Гарин с Машей расхохотались.
– Знаете, Ангела, – заговорил Гарин, успокоившись. – Вы представить себе не можете, как я любил довоенную Германию! Гимназию я окончил в Санкт-Петербурге, а потом покойный папаша спонсировал моё дальнейшее обучение, я поехал в Берлин, поступил в университет на медфак. Проучился, увы, всего два года.
– Почему?
– Выгнали, – произнёс Гарин, с усмешкой сожаления оттопыривая губы.
– Было за что?
– Было, было. Признаться, я вёл тогда не очень разумный и здоровый образ жизни.
– Трудно представить! – растянула Ангела пьяные губы, обнажив большие, ровные жёлтые зубы.
– Доктора Гарина тогда ещё не было! Был барчук из нового дворянства, гедонист и повеса. За эти два университетских года я сменил шесть любовниц. Берлин тогда после долгого крена влево сильно поправел, ну да вы это хорошо помните.
– Мне ли не помнить! Я тогда, как мама, мирила правых и левых.

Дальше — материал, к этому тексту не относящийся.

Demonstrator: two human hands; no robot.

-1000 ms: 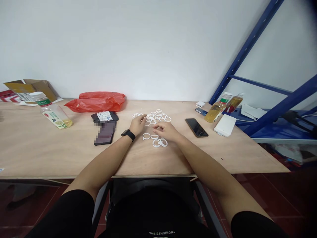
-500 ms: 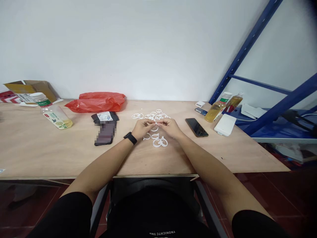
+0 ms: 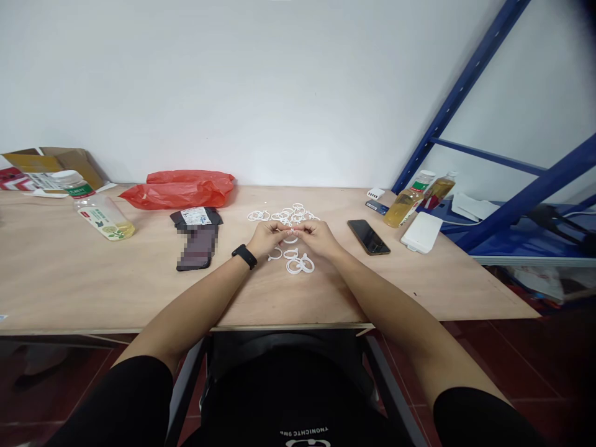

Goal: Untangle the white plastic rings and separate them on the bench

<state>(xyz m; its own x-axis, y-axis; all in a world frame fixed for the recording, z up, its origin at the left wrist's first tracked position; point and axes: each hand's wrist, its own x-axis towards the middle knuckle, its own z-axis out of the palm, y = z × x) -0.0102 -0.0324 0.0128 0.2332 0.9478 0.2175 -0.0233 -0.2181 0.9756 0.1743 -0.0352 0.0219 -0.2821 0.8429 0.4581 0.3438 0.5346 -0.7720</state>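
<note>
With the fingers of my left hand (image 3: 270, 238) and right hand (image 3: 316, 238) close together, I pinch a white ring (image 3: 291, 241); its curve shows just below my fingertips, toward me, neither hand nearer. The ring pile (image 3: 297, 217) lies just beyond, loose rings (image 3: 302, 265) on my side. The tabletop (image 3: 279, 304) runs to its front edge; the phone (image 3: 369, 236) leaves room rightward.

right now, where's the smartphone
In the head view, the smartphone lies on the wooden table, right of the right hand and left of the white case.
</note>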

– После известных событий Зелёного Июля стали возрождаться Burschenschaften[43]. В университете их было целых три. Я вступил в одно. Дуэли на шраперах. Удары тока в лицо с кончика рапиры, ожоги довольно сильные. С обожжёнными лицами мы гордо шли на лекции. Признаться, я совершенно не мог научиться фехтовать, но тем не менее дрался на дуэлях, как велела мода. Глупость, бесшабашность. Морда дурака сияла ожогами. Мои девушки целовали их…
– Счастливые… – прошептала Маша в стакан.
– Потом я повздорил с одним студентом из-за барышни на университетском балу. Драться я тоже не умел, однако умудрился во время потасовки сломать ему руку. Меня выгнали. Я вернулся в родной Питер. Отец мой был человеком суровым, да и времена тогда были не сладкие: новая монархия, после Постсовка всё в России кроилось заново, многое шло под нож. Были введены сословия, телесные наказания, цензура, реформа устной речи, мундиры в учреждениях, каторга по образцу XIX века, ну и новое дворянство, естественно. Отец отказал мне в содержании. Но два университетских года в Берлине зачлись, я поступил на третий курс питерского медфака и окончил его. Чтобы не умереть с голоду, работал санитаром, и даже в морге. Мыл трупы. Там, кстати, хорошо платили. А потом я уехал из Петербурга в глухую русскую провинцию и стал уездным врачом доктором Гариным. Вот так.